Retype the whole listing exactly.

Data segment
--------------------

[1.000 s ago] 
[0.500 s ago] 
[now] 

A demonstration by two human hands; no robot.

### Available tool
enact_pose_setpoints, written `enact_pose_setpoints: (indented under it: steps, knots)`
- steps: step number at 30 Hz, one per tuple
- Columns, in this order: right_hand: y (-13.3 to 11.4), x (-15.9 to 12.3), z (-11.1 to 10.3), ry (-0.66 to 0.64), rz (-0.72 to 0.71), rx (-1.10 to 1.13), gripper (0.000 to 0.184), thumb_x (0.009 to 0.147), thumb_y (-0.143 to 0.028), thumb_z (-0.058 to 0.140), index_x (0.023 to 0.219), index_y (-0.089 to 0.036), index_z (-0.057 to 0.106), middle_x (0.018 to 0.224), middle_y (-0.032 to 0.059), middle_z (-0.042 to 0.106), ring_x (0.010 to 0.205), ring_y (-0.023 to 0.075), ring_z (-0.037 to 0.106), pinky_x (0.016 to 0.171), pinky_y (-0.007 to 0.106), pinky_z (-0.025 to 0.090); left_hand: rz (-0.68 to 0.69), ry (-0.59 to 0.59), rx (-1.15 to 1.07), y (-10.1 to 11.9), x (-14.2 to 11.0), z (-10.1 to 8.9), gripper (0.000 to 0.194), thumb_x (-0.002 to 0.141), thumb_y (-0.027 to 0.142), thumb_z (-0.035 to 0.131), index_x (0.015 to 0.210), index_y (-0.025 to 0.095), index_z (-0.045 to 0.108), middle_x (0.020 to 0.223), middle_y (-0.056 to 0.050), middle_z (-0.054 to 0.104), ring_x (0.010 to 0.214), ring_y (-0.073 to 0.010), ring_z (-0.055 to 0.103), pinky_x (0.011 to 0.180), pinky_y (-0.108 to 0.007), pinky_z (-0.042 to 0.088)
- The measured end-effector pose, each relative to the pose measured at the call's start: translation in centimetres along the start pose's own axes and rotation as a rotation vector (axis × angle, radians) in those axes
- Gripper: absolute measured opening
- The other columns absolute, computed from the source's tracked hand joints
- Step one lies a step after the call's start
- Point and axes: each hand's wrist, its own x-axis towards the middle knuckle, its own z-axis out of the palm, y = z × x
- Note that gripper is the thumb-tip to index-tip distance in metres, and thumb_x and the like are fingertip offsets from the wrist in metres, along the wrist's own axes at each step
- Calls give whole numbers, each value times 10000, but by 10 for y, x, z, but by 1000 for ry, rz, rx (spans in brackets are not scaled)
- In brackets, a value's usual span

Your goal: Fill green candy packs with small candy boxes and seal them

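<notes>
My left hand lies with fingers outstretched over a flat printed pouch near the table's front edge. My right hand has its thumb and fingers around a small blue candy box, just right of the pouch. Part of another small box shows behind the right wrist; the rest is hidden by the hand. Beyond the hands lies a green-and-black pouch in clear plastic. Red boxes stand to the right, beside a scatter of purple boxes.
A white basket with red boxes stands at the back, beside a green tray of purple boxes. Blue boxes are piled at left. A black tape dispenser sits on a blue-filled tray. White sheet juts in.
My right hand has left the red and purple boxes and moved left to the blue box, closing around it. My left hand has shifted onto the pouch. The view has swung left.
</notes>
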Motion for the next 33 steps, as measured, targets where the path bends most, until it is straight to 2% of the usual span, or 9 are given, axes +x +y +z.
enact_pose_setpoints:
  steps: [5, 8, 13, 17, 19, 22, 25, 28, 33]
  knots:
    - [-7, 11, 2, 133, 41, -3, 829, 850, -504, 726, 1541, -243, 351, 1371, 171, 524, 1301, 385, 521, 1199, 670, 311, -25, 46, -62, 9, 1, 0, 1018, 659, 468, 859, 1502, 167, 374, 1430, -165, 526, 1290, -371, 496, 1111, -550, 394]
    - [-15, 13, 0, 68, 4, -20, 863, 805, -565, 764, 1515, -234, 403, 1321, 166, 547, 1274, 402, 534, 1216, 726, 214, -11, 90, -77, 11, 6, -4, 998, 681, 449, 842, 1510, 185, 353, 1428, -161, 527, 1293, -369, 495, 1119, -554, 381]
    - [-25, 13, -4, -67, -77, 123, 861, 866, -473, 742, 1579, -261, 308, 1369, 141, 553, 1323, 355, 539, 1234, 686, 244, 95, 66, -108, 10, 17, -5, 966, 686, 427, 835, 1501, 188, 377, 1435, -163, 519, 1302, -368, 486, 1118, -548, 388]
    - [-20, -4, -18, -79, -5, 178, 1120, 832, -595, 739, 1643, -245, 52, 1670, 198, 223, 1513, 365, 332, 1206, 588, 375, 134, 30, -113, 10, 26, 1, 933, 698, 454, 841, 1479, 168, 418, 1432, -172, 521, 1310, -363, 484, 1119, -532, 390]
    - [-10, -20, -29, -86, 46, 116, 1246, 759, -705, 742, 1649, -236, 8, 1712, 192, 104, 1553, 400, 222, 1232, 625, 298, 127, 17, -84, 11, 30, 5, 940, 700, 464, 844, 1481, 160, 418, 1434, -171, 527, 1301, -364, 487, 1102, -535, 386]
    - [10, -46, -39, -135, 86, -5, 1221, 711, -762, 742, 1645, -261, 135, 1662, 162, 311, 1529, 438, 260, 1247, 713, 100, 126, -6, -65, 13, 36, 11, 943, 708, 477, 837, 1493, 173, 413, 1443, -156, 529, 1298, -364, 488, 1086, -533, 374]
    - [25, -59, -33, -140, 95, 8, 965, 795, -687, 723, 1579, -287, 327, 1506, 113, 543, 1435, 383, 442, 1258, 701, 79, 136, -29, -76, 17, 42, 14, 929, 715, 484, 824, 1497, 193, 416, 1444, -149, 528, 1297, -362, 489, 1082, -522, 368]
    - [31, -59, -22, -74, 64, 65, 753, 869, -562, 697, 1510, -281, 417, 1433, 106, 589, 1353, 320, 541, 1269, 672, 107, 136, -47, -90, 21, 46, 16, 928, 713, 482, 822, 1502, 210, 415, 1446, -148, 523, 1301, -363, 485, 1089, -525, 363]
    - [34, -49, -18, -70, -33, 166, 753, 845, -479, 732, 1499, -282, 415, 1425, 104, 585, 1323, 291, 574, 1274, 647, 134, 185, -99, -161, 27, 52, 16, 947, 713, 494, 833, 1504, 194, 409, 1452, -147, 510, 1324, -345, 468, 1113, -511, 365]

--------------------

Your response
[1.000 s ago] 
[0.500 s ago] 
[now] 

A demonstration by two human hands; no robot.

### Available tool
enact_pose_setpoints, written `enact_pose_setpoints: (indented under it: steps, knots)`
- steps: step number at 30 Hz, one per tuple
- Columns, in this order: right_hand: y (-13.3 to 11.4), x (-15.9 to 12.3), z (-11.1 to 10.3), ry (-0.66 to 0.64), rz (-0.72 to 0.71), rx (-1.10 to 1.13), gripper (0.000 to 0.184), thumb_x (0.009 to 0.147), thumb_y (-0.143 to 0.028), thumb_z (-0.058 to 0.140), index_x (0.023 to 0.219), index_y (-0.089 to 0.036), index_z (-0.057 to 0.106), middle_x (0.018 to 0.224), middle_y (-0.032 to 0.059), middle_z (-0.042 to 0.106), ring_x (0.010 to 0.205), ring_y (-0.023 to 0.075), ring_z (-0.037 to 0.106), pinky_x (0.016 to 0.171), pinky_y (-0.007 to 0.106), pinky_z (-0.025 to 0.090); left_hand: rz (-0.68 to 0.69), ry (-0.59 to 0.59), rx (-1.15 to 1.07), y (-10.1 to 11.9), x (-14.2 to 11.0), z (-10.1 to 8.9), gripper (0.000 to 0.194), thumb_x (-0.002 to 0.141), thumb_y (-0.027 to 0.142), thumb_z (-0.035 to 0.131), index_x (0.015 to 0.210), index_y (-0.025 to 0.095), index_z (-0.045 to 0.108), middle_x (0.020 to 0.223), middle_y (-0.056 to 0.050), middle_z (-0.054 to 0.104), ring_x (0.010 to 0.214), ring_y (-0.073 to 0.010), ring_z (-0.055 to 0.103), pinky_x (0.011 to 0.180), pinky_y (-0.108 to 0.007), pinky_z (-0.042 to 0.088)
- The measured end-effector pose, each relative to the pose measured at the call's start: translation in centimetres along the start pose's own axes and rotation as a rotation vector (axis × angle, radians) in those axes
- Gripper: absolute measured opening
- The other columns absolute, computed from the source's tracked hand joints
- Step one lies a step after the call's start
- Point and axes: each hand's wrist, its own x-axis towards the middle knuckle, its own z-axis out of the palm, y = z × x
- Note that gripper is the thumb-tip to index-tip distance in metres, and thumb_x and the like are fingertip offsets from the wrist in metres, along the wrist's own axes at each step
- Calls give whole numbers, each value times 10000, but by 10 for y, x, z, but by 1000 for ry, rz, rx (spans in brackets are not scaled)
- In brackets, a value's usual span

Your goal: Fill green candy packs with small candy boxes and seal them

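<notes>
My left hand lies with fingers outstretched over a flat printed pouch near the table's front edge. My right hand has its thumb and fingers around a small blue candy box, just right of the pouch. Part of another small box shows behind the right wrist; the rest is hidden by the hand. Beyond the hands lies a green-and-black pouch in clear plastic. Red boxes stand to the right, beside a scatter of purple boxes.
A white basket with red boxes stands at the back, beside a green tray of purple boxes. Blue boxes are piled at left. A black tape dispenser sits on a blue-filled tray. White sheet juts in.
My right hand has left the red and purple boxes and moved left to the blue box, closing around it. My left hand has shifted onto the pouch. The view has swung left.
</notes>
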Motion for the next 33 steps, as measured, targets where the path bends most, until it is straight to 2% of the usual span, or 9 are given, axes +x +y +z.
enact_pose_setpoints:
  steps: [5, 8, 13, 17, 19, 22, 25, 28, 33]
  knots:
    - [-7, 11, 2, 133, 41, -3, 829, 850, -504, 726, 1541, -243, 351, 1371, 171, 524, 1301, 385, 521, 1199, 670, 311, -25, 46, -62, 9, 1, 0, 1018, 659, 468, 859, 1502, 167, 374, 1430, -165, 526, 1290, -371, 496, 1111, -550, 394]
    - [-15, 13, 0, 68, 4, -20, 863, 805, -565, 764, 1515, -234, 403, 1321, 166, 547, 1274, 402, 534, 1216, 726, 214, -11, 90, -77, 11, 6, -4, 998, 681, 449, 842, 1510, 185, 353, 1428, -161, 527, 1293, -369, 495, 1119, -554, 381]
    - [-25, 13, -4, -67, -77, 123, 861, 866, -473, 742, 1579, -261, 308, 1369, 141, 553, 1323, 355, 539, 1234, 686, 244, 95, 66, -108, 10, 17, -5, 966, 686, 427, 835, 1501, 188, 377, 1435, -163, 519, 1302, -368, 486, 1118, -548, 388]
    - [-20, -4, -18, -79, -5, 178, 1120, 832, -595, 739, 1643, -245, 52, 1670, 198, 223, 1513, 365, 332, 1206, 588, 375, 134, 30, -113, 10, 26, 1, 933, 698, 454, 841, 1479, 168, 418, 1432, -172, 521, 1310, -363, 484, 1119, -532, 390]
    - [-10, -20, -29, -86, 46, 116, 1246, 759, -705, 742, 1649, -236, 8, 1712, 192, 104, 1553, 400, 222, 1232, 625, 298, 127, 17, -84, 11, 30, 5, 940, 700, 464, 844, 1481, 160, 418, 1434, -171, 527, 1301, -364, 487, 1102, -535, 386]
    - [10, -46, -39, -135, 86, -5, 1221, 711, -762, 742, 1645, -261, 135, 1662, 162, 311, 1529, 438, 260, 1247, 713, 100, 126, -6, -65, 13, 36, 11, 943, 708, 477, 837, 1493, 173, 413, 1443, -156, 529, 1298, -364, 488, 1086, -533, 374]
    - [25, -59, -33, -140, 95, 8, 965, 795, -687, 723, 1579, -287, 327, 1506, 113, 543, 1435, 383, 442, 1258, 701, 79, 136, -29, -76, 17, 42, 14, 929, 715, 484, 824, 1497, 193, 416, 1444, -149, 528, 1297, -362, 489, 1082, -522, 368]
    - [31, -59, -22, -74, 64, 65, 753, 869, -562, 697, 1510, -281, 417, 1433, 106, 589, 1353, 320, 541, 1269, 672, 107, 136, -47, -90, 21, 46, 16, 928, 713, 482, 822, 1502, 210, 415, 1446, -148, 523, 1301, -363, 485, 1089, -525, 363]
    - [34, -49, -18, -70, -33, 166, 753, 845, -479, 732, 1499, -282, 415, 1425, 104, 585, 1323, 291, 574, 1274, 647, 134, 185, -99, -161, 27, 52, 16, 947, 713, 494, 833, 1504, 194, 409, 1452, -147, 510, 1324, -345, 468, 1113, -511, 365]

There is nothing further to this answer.